▸ Task goal: Go through the data below and copy each line that includes "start".

====== Data below

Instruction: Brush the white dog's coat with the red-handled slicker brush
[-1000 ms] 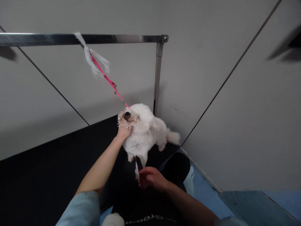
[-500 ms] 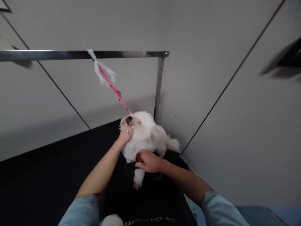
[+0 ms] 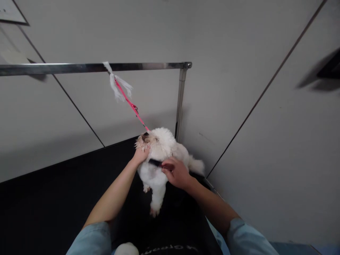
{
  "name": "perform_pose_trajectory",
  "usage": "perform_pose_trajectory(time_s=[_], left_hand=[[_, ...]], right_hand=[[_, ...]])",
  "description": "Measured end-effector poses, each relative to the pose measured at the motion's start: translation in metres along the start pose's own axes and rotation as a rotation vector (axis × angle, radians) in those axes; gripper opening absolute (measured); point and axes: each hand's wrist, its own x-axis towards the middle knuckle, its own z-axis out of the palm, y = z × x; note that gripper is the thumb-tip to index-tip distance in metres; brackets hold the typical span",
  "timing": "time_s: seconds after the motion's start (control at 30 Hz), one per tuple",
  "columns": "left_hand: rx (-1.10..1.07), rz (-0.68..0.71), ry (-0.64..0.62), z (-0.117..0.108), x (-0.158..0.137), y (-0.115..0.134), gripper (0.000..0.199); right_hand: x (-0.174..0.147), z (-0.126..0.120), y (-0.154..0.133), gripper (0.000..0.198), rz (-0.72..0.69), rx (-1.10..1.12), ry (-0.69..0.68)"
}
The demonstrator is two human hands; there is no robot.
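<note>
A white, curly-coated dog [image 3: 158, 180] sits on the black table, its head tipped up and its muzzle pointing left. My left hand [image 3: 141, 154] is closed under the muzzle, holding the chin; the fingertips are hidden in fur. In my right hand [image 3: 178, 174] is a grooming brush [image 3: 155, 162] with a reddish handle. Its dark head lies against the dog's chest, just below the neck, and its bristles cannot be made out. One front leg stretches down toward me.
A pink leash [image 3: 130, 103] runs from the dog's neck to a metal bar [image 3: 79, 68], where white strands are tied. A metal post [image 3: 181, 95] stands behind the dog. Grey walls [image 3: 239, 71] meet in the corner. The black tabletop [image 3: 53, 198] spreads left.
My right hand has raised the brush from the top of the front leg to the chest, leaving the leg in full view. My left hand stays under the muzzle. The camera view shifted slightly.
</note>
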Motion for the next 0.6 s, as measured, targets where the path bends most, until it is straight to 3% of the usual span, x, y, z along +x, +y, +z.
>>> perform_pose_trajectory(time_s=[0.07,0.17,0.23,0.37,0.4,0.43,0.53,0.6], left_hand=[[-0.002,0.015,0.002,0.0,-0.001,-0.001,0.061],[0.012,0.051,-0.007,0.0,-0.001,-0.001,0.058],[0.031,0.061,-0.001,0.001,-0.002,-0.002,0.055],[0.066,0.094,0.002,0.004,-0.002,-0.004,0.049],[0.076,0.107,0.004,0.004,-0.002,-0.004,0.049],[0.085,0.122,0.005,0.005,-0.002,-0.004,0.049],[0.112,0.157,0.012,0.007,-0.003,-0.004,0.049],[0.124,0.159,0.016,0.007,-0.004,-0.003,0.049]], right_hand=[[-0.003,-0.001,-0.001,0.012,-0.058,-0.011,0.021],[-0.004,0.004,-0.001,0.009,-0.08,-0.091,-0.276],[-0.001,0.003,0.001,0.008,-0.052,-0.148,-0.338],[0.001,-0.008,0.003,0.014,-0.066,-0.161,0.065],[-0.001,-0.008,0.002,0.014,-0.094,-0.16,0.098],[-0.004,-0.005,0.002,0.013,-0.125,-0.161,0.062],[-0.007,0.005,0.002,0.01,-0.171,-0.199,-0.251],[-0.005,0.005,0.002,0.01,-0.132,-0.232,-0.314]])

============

▸ Answer box:
  "description": "Measured end-effector poses, each relative to the pose measured at the motion's start: translation in metres along the start pose's own axes and rotation as a rotation vector (axis × angle, radians) in those axes; gripper opening absolute (measured); point and axes: each hand's wrist, its own x-axis towards the middle knuckle, its own z-axis out of the palm, y = z × x; note that gripper is the thumb-tip to index-tip distance in metres; brackets hold the typical span",
  "timing": "time_s: seconds after the motion's start (control at 30 Hz), one per tuple",

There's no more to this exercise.